- _HOW TO COMPLETE THIS TASK_:
Without omitting anything, write out the listing below precisely.

◆ ◆ ◆

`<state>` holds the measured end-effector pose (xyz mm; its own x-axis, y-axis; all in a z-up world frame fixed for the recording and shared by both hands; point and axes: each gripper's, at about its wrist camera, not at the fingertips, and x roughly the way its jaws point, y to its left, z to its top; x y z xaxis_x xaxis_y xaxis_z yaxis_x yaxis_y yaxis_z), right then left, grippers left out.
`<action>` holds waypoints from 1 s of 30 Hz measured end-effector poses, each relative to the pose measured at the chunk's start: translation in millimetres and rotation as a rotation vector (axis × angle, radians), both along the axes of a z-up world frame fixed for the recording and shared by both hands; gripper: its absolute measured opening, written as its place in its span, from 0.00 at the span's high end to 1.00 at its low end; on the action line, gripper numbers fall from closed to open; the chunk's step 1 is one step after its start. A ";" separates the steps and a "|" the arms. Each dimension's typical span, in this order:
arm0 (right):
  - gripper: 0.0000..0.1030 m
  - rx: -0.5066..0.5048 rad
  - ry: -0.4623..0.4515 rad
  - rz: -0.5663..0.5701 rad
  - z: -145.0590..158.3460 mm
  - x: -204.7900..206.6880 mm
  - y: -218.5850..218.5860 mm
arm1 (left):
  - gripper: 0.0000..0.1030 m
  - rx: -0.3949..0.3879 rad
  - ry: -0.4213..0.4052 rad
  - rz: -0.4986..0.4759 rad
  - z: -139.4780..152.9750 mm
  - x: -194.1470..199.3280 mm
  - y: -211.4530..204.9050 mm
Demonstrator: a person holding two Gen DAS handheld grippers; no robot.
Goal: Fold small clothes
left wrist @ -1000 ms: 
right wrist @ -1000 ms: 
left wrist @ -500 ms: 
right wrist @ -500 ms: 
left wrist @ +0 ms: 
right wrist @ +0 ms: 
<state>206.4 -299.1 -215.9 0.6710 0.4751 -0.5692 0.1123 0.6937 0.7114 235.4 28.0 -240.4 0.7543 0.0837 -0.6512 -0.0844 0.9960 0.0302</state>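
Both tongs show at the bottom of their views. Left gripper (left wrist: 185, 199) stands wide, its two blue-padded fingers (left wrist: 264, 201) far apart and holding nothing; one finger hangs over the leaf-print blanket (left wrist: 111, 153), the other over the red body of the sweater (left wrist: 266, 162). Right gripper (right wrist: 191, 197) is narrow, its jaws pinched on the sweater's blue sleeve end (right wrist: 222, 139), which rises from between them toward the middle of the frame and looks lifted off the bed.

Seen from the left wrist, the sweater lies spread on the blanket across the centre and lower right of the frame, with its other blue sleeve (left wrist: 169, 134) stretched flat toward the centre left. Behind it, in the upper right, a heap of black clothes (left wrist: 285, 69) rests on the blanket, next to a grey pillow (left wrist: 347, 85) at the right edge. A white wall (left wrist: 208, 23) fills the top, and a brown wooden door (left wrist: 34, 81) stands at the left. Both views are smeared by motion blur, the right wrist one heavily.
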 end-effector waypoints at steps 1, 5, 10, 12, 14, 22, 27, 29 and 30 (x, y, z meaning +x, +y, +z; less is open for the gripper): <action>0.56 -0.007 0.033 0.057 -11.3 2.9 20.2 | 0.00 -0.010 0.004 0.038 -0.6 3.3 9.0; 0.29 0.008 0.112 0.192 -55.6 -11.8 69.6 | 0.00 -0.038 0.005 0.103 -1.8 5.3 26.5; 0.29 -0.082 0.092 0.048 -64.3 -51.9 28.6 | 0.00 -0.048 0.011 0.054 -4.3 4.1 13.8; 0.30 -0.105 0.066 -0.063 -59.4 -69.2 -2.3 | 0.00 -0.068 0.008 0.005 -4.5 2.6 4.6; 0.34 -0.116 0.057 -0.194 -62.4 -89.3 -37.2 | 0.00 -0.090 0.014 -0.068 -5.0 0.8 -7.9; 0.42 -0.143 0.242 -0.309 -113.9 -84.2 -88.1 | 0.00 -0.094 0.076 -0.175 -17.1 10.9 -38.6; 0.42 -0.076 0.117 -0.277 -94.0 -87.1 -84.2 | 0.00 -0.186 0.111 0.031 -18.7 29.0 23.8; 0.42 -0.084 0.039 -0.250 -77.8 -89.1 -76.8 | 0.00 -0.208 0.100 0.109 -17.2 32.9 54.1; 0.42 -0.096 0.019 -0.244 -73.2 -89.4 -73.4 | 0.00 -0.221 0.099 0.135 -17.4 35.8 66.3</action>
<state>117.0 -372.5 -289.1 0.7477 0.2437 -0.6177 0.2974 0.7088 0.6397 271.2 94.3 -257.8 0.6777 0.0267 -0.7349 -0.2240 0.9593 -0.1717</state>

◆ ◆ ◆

- _COMPLETED TASK_:
`<state>` holds the measured end-effector pose (xyz mm; its own x-axis, y-axis; all in a z-up world frame fixed for the recording and shared by both hands; point and axes: each gripper's, at about its wrist camera, not at the fingertips, and x roughly the way its jaws point, y to its left, z to its top; x y z xaxis_x xaxis_y xaxis_z yaxis_x yaxis_y yaxis_z), right then left, grippers left out.
`<action>` holds waypoints from 1 s of 30 Hz measured end-effector poses, each relative to the pose measured at the chunk's start: translation in millimetres and rotation as a rotation vector (axis × angle, radians), both along the axes of a z-up world frame fixed for the recording and shared by both hands; gripper: its absolute measured opening, written as its place in its span, from 0.00 at the span's high end to 1.00 at its low end; on the action line, gripper numbers fall from closed to open; the chunk's step 1 is one step after its start. A ";" separates the steps and a "|" the arms. Each dimension's typical span, in this order:
arm0 (right):
  - gripper: 0.0000..0.1030 m
  - rx: -0.5066..0.5048 rad
  - ry: -0.4623..0.4515 rad
  - rz: -0.5663..0.5701 rad
  - z: -145.0590..158.3460 mm
  - x: -204.7900..206.6880 mm
  - y: -218.5850..218.5860 mm
arm1 (left):
  - gripper: 0.0000..0.1030 m
  - rx: -0.3949..0.3879 rad
  - ry: -0.4213..0.4052 rad
  - rz: -0.4986..0.4759 rad
  - z: -139.4780..152.9750 mm
  - x: -194.1470..199.3280 mm
  - y: -211.4530..204.9050 mm
Demonstrator: a person holding two Gen DAS handheld grippers; no robot.
Goal: Fold small clothes
left wrist @ -1000 ms: 
right wrist @ -1000 ms: 
left wrist @ -500 ms: 
right wrist @ -500 ms: 
left wrist @ +0 ms: 
right wrist @ +0 ms: 
<state>206.4 -299.1 -215.9 0.6710 0.4751 -0.5692 0.1123 0.6937 0.7114 235.4 28.0 -240.4 0.7543 0.0837 -0.6512 -0.0844 0.9960 0.0302</state>
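Both tongs show at the bottom of their views. Left gripper (left wrist: 185, 199) stands wide, its two blue-padded fingers (left wrist: 264, 201) far apart and holding nothing; one finger hangs over the leaf-print blanket (left wrist: 111, 153), the other over the red body of the sweater (left wrist: 266, 162). Right gripper (right wrist: 191, 197) is narrow, its jaws pinched on the sweater's blue sleeve end (right wrist: 222, 139), which rises from between them toward the middle of the frame and looks lifted off the bed.

Seen from the left wrist, the sweater lies spread on the blanket across the centre and lower right of the frame, with its other blue sleeve (left wrist: 169, 134) stretched flat toward the centre left. Behind it, in the upper right, a heap of black clothes (left wrist: 285, 69) rests on the blanket, next to a grey pillow (left wrist: 347, 85) at the right edge. A white wall (left wrist: 208, 23) fills the top, and a brown wooden door (left wrist: 34, 81) stands at the left. Both views are smeared by motion blur, the right wrist one heavily.
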 end-effector waypoints at steps 1, 5, 10, 12, 14, 22, 27, 29 and 30 (x, y, z meaning +x, +y, +z; less is open for the gripper): <action>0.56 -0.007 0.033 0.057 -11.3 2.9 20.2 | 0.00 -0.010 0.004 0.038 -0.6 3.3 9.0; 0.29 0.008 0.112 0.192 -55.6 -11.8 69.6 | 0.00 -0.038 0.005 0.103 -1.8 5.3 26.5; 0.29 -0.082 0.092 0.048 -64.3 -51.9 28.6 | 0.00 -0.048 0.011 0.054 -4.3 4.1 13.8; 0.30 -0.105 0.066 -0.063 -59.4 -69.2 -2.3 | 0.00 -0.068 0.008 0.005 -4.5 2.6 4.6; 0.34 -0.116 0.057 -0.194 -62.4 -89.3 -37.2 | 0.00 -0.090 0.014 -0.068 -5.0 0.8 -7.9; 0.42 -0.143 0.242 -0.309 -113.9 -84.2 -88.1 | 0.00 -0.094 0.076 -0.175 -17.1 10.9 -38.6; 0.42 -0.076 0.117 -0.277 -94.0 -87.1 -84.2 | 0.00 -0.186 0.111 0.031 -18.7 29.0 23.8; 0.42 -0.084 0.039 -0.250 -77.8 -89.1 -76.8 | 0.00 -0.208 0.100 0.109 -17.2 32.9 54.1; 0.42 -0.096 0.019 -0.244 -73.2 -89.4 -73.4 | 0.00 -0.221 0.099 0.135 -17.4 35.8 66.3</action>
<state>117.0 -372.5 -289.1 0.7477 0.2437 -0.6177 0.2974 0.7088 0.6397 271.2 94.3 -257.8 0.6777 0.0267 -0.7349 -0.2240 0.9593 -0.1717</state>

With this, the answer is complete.